#### [Work instructions]
Each line of the material should be retyped without alteration.

#### [Given material]
----

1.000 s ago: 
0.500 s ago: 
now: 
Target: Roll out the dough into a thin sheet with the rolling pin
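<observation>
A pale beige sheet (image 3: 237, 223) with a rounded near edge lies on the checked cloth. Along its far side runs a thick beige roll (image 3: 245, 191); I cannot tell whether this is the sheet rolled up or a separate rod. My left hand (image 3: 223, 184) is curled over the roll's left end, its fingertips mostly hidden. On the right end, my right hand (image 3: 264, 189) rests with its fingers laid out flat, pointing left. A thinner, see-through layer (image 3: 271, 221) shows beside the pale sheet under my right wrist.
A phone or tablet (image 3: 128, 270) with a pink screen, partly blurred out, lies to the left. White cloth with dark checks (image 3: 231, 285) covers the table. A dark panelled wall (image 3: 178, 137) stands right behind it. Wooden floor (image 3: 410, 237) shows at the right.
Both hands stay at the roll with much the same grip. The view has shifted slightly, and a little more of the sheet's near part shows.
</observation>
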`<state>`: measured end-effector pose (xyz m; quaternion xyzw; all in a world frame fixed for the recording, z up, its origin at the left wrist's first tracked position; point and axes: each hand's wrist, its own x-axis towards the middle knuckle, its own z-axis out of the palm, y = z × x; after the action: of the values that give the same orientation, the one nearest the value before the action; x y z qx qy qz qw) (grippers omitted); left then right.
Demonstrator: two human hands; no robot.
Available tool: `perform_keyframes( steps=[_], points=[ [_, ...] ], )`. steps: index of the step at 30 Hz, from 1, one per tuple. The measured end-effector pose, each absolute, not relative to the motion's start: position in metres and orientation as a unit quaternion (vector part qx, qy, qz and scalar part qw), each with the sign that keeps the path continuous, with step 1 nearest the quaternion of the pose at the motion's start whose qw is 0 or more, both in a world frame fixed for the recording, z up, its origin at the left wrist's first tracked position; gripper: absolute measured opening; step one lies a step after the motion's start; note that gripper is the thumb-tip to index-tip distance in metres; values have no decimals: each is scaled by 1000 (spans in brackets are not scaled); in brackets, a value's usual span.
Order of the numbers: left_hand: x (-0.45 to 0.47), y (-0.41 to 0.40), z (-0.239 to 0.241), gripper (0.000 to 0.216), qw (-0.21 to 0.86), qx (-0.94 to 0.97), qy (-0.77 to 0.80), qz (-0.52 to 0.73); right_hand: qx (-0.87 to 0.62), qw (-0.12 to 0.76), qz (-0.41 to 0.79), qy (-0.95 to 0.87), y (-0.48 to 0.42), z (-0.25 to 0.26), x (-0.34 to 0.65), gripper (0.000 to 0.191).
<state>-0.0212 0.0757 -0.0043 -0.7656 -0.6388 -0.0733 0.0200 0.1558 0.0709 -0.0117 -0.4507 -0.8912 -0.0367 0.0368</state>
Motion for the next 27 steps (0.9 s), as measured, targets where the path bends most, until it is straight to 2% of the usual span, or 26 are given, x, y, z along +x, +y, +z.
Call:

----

#### [Solution to this task]
1.000 s ago: 
0.500 s ago: 
now: 
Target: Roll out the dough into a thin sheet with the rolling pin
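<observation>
A pale beige sheet (image 3: 237, 223) with a rounded near edge lies on the checked cloth. Along its far side runs a thick beige roll (image 3: 245, 191); I cannot tell whether this is the sheet rolled up or a separate rod. My left hand (image 3: 223, 184) is curled over the roll's left end, its fingertips mostly hidden. On the right end, my right hand (image 3: 264, 189) rests with its fingers laid out flat, pointing left. A thinner, see-through layer (image 3: 271, 221) shows beside the pale sheet under my right wrist.
A phone or tablet (image 3: 128, 270) with a pink screen, partly blurred out, lies to the left. White cloth with dark checks (image 3: 231, 285) covers the table. A dark panelled wall (image 3: 178, 137) stands right behind it. Wooden floor (image 3: 410, 237) shows at the right.
Both hands stay at the roll with much the same grip. The view has shifted slightly, and a little more of the sheet's near part shows.
</observation>
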`<state>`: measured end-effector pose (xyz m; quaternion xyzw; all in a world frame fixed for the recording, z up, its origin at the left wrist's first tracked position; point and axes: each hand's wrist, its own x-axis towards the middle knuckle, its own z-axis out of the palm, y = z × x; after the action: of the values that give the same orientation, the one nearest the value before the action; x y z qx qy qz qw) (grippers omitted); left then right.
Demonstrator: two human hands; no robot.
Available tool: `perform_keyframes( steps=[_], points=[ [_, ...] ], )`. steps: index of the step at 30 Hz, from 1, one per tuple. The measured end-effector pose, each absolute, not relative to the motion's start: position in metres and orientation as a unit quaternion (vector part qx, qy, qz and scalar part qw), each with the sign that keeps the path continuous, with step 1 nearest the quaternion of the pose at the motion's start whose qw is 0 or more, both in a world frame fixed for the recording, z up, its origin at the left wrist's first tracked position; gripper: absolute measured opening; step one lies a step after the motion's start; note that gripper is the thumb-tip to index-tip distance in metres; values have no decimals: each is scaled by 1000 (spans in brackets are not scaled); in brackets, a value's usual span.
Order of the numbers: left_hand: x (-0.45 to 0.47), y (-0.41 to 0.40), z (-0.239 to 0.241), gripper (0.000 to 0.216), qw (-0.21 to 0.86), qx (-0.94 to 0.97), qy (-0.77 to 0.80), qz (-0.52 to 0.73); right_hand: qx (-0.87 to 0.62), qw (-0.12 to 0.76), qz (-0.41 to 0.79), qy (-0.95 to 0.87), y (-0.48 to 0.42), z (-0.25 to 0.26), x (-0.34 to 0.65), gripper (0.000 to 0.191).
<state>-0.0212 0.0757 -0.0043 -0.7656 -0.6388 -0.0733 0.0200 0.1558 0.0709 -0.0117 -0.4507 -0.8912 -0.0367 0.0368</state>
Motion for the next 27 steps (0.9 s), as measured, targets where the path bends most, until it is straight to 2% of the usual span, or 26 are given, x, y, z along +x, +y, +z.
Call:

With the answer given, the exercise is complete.